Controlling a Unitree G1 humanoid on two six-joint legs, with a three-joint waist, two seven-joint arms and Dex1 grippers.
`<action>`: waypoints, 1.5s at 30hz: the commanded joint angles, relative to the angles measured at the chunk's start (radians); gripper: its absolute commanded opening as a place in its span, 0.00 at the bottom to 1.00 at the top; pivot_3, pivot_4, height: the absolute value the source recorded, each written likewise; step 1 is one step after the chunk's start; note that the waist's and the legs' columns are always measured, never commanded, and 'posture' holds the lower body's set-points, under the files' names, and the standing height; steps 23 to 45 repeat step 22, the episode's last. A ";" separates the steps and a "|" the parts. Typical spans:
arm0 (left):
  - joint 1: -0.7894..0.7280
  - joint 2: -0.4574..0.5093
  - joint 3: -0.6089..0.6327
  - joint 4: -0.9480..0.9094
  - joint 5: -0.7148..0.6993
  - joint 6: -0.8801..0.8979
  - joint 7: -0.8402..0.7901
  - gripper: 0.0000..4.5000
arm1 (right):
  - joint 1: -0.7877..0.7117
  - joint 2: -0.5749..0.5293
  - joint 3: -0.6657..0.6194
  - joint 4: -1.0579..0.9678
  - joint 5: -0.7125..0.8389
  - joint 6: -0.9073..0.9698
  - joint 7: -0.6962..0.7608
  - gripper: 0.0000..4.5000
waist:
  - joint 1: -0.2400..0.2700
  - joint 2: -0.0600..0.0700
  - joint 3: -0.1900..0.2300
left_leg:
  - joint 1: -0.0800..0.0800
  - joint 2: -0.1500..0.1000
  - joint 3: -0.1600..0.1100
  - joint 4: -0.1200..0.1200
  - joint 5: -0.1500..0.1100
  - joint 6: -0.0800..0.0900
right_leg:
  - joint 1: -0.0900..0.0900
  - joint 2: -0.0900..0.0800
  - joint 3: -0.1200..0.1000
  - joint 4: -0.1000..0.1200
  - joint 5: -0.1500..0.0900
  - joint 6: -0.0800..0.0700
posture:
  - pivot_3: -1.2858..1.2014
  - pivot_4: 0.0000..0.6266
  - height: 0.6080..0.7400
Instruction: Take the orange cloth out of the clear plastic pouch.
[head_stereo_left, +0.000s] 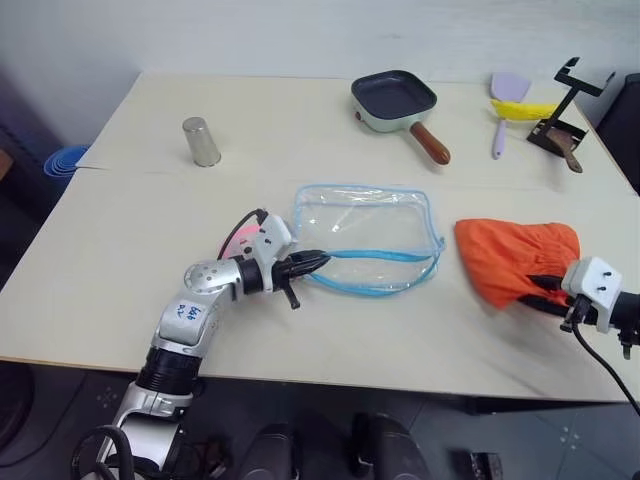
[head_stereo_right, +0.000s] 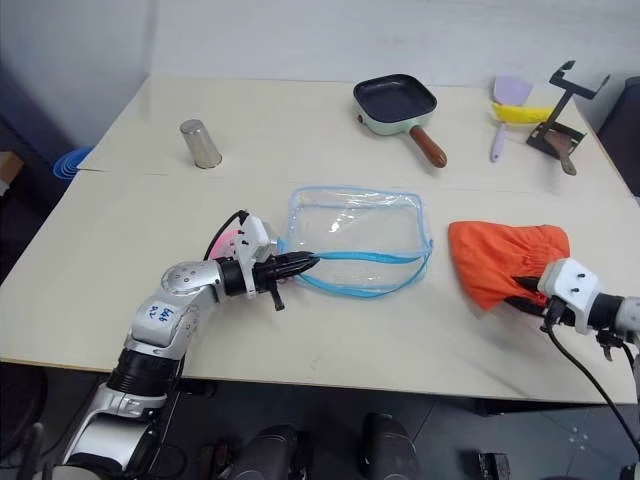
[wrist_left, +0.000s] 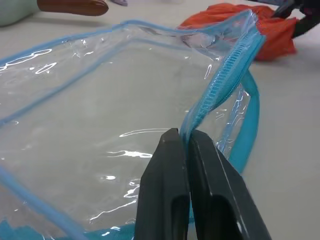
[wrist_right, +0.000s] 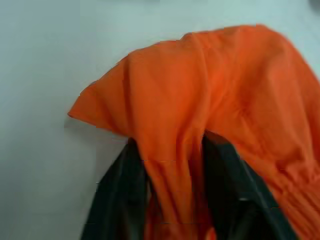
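Most of the task looked done: the orange cloth (head_stereo_left: 515, 258) lay on the table (head_stereo_left: 300, 130), outside and just right of the clear plastic pouch (head_stereo_left: 368, 240). The right gripper (wrist_right: 172, 187) straddled a cloth fold, jaws apart. The left gripper (wrist_left: 186, 145), reaching level, pinched the pouch's zipper edge.

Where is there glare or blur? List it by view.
Left wrist view: bright glare streaks on the clear plastic pouch. Right wrist view: orange cloth soft and blurred. Left eye view: soft table reflections behind the frying pan.
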 joint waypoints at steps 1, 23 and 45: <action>0.027 0.033 0.023 -0.058 -0.028 -0.017 -0.040 0.28 | 0.086 -0.028 -0.101 -0.173 0.112 0.082 0.026 0.63 | -0.002 0.001 0.000 | 0.000 0.000 0.000 0.000 0.000 0.000 | 0.000 0.000 0.000 0.000 0.000 0.000 | 0.52 0.24 1.00; 0.566 0.388 0.435 -0.132 -0.117 -0.470 -0.379 0.82 | 0.229 0.270 0.128 -0.662 0.131 0.127 -0.015 1.00 | -0.005 0.000 0.000 | 0.002 0.002 0.000 -0.001 -0.003 -0.001 | 0.001 -0.001 0.002 -0.005 -0.001 -0.002 | 0.52 0.24 1.00; 0.566 0.388 0.435 -0.132 -0.117 -0.470 -0.379 0.82 | 0.229 0.270 0.128 -0.662 0.131 0.127 -0.015 1.00 | -0.005 0.000 0.000 | 0.002 0.002 0.000 -0.001 -0.003 -0.001 | 0.001 -0.001 0.002 -0.005 -0.001 -0.002 | 0.52 0.24 1.00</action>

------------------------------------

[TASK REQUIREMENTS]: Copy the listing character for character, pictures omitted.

[WRITTEN SOLUTION]:
Controlling a Unitree G1 humanoid on two six-joint legs, with a three-joint waist, two seven-joint arms and Dex1 grippers.
`<action>`: waypoints, 1.5s at 30hz: the commanded joint angles, relative to the angles measured at the chunk's start (radians); gripper: its absolute commanded opening as a place in its span, 0.00 at the bottom to 1.00 at the top; pivot_3, pivot_4, height: the absolute value the source recorded, each written likewise; step 1 is one step after the chunk's start; note that the waist's and the legs' columns are always measured, never commanded, and 'posture' holds the lower body's set-points, under the files' names, and the standing height; steps 23 to 45 repeat step 22, the episode's last. A ";" separates the steps and a "|" the parts. Typical spans:
arm0 (left):
  - joint 1: -0.7894..0.7280
  - joint 2: -0.4574..0.5093
  - joint 3: -0.6089..0.6327
  - joint 4: -0.9480..0.9094
  - joint 5: -0.7148..0.6993
  - joint 6: -0.8801..0.8979
  - joint 7: -0.8402..0.7901
  - gripper: 0.0000..4.5000
arm1 (right):
  - joint 1: -0.7877..0.7117
  - joint 2: -0.5749..0.5293
  - joint 3: -0.6657..0.6194
  - joint 4: -1.0579..0.9678
  - joint 5: -0.7125..0.8389
  - joint 6: -0.9073..0.9698
  - joint 7: -0.6962..0.7608
  - gripper: 0.0000..4.5000
waist:
  - joint 1: -0.2400..0.2700
  - joint 2: -0.0600..0.0700
  - joint 3: -0.1900..0.2300
left_leg:
  - joint 1: -0.0800..0.0800
  - joint 2: -0.1500..0.1000
  - joint 3: -0.1600..0.1100
  - joint 4: -0.1200..0.1200
  - joint 5: -0.1500..0.1100
  - joint 6: -0.0800..0.0900
right_leg:
  - joint 1: -0.0900..0.0900
  - joint 2: -0.0900..0.0800
  - joint 3: -0.1200..0.1000
  - joint 4: -0.1000..0.1200
  - joint 5: -0.1500..0.0900
  - joint 6: -0.0800..0.0700
posture:
  - pivot_3: -1.2858..1.2014
  - pivot_4: 0.0000..0.6266
  - height: 0.6080..0.7400
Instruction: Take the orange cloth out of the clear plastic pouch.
[head_stereo_left, +0.000s] 
[head_stereo_right, +0.000s] 
[wrist_left, +0.000s] 
[wrist_right, +0.000s] 
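Most of the task looked done: the orange cloth (head_stereo_left: 515, 258) lay on the table (head_stereo_left: 300, 130), outside and just right of the clear plastic pouch (head_stereo_left: 368, 240). The right gripper (wrist_right: 172, 187) straddled a cloth fold, jaws apart. The left gripper (wrist_left: 186, 145), reaching level, pinched the pouch's zipper edge.

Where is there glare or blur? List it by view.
Left wrist view: bright glare streaks on the clear plastic pouch. Right wrist view: orange cloth soft and blurred. Left eye view: soft table reflections behind the frying pan.
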 joint waypoints at steps 1, 23 and 45: <action>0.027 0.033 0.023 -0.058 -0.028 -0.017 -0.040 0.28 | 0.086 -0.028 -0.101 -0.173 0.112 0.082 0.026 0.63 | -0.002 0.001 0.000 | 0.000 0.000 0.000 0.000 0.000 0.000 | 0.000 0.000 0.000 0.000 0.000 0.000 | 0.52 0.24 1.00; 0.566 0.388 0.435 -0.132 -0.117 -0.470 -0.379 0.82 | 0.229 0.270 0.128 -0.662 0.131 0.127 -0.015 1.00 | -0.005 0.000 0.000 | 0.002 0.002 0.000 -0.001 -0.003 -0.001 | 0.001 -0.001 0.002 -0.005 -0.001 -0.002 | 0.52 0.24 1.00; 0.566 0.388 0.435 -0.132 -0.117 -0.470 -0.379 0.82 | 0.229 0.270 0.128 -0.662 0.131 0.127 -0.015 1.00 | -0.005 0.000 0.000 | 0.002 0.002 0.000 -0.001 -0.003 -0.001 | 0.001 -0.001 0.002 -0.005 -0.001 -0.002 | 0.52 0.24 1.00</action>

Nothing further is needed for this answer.